Bedenime geri dönelim. Bugünlerde kaba denilen ama aslında çok hassas olan derimde bir yaratık büyüdü. Literatürde çıban deniyor. Bir haftadır onunla birlikte düşüp kalkıyoruz. Belki de kıl dönmesidir. Her neyse, yabancı ve konuşmadığın biriyle sevişmek gibi onu hissetmek. O da arasıra içini boşaltıyor. Yazının peşinden gitmek, bazen insanın kendini elinden kaçırmasına sebep oluyor. O nedenle ne zaman yazmaya başlasam ruhuma bir halat bağlarım ve çok uzaklaşınca geri çekerim.

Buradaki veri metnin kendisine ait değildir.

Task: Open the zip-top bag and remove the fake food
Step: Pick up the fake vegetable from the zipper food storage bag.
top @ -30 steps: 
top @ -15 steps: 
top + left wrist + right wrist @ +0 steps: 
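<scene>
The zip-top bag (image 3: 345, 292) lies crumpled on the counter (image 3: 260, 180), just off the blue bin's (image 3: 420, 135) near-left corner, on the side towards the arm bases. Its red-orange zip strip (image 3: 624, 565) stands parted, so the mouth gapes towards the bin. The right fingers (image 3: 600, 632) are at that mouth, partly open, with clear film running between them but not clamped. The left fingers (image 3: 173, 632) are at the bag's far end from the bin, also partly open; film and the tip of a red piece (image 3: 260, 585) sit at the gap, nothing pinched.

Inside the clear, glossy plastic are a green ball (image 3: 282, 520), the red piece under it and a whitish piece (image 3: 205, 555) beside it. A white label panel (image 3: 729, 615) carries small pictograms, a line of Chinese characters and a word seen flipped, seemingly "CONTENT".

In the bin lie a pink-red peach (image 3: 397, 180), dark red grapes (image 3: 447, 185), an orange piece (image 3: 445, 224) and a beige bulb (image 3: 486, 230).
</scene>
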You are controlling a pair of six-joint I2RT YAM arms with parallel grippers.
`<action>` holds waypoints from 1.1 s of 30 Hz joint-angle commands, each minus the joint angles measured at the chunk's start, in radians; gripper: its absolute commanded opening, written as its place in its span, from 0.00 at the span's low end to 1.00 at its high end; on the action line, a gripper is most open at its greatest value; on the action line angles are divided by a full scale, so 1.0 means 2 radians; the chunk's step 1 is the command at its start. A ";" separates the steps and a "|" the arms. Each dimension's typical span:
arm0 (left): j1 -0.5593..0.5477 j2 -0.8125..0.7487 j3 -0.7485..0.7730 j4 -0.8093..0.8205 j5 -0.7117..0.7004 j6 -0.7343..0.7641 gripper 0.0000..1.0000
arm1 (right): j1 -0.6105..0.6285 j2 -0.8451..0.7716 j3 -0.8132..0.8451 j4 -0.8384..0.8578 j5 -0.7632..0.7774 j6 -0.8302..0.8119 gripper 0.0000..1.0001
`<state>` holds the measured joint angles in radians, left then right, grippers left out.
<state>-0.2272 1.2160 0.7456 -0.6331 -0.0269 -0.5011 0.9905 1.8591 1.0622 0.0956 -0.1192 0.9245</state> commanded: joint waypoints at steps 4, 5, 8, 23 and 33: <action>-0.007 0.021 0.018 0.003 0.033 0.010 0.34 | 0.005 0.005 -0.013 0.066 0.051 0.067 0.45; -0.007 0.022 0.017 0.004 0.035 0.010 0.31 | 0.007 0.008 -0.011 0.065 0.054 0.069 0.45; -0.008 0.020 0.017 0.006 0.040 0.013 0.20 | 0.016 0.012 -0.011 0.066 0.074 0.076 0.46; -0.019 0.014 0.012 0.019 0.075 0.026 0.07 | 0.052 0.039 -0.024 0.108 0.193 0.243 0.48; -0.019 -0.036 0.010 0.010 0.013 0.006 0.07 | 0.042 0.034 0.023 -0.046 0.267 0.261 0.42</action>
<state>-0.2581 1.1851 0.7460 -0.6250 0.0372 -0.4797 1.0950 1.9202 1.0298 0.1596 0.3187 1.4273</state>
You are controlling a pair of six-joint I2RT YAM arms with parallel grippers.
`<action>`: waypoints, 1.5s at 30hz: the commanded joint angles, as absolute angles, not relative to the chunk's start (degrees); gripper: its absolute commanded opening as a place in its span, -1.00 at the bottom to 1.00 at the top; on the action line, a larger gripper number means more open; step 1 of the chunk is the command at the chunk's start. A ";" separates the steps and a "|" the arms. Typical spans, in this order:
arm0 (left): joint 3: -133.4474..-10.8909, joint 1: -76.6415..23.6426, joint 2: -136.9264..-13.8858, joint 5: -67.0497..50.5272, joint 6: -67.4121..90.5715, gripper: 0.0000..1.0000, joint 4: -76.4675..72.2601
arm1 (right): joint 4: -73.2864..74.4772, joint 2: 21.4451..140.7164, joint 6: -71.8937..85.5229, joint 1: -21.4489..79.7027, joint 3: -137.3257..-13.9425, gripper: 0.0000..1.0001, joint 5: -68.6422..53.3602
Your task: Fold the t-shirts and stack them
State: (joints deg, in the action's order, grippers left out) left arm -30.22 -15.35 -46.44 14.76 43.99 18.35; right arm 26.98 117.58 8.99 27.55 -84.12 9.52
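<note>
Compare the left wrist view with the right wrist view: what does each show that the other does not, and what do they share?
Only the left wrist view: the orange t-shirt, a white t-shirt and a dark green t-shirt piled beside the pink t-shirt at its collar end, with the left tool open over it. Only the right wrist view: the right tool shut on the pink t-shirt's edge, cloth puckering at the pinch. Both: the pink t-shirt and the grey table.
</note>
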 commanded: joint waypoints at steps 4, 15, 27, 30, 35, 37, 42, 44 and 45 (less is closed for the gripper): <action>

Günaydın diyen bir ses içeri girdi. Günaydın. Yaşamın satırları kopuk, cümleleri devrik hatta şifreli. Illaki uğraştıracak. Aslında ayşegül hep tatilde olsa ne güzel olur. Şu deli başımızı alıp attalara gidecek, gittiği yeri tanıyıp, insanlarla kardeş olup, hoş sohbetler peşinden koşturacak, gönül alma zamanlarında kendimizi kaybedecek soluk alan mekanlara kavuşamadık.


Hislerimizi kupon karşılığı bile olmadan paylaşmaya kalktığımızda apaçıkta kalıyoruz. Hisler, hissedilmiyor. Oyun bile oynanmıyor. Yoklar. Aşk ateşine no-frost yaklaşımlar söz konusu. Konunun umutsuzluklarla bir ilgisi yok. Şu anda aşığım. Ama aşkımızın ritmi huzur üzerine kurulmalı, kavga ile tanışmamalı, kendini kendinden uzaklaştırmamalı…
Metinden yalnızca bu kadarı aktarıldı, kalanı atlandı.